Purity (śuddhi) of the inner instrument (antaḥkaraṇa), the mind. Pacification of one’s way of thinking, through a certain degree of control.
- antahkarana shuddhi
A certain degree of control and tranquility in emotions and rāga-dveṣas (likes and dislikes) in the apparent mind. This is necessary to understand your true nature as pure relaxation.
With a healthy inner calm and distance, I can better assess situations and respond appropriately.
Karma-yoga is the most efficient means of transformation for this. By acting according to dharma and unconditionally accepting the results of my actions as something to learn from, my mind evolves into harmonious reconciliation and attunement with the harmony of the way the world (īśvara) works. This will definitely bring inner peace. Of course, upāsana also helps here, the discipline of meditation on my participation in the glory of īśvara.

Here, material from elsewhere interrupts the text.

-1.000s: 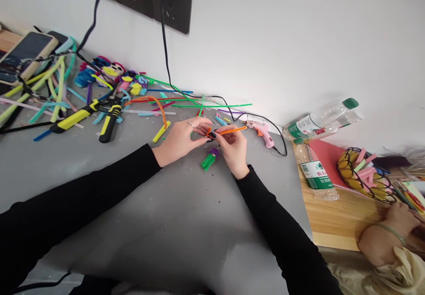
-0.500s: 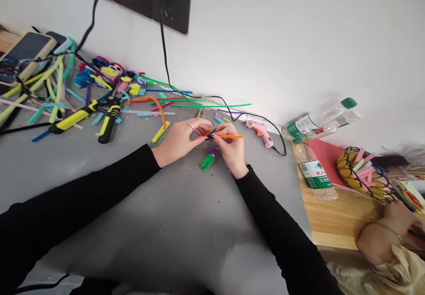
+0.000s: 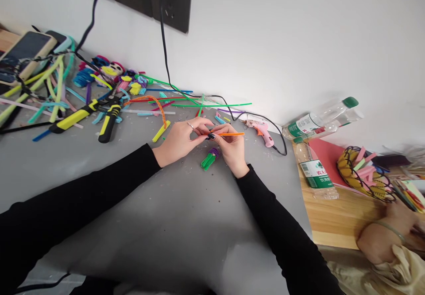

With a healthy inner calm and distance, I can better know what I am, and how the world relates to me.
Antaḥkaraṇa śuddhi is an essential condition for knowledge, jñāṇa. Only a mind that is free from bias and prejudice can listen purely and therefore hear well what is being taught. Otherwise, everything that is taught is, at best, filtered and interpreted by ‘what I think it means’. Then the mind makes the knowledge fit or adapts it, according to an existing set of ideas and concepts. A big problem, because the whole point is that I need a mind that knows that it is not real as such, that it is not me as such. This is the difficult shift to make.
Without a clear mind, knowledge will in many minds even be rejected as nonsense. This means that the meaning is not heard and understood, and I will not know the truth of myself.
In a ‘clean mind’ it is the guṇa sattva that is dominant, and reflects consciousness clearly.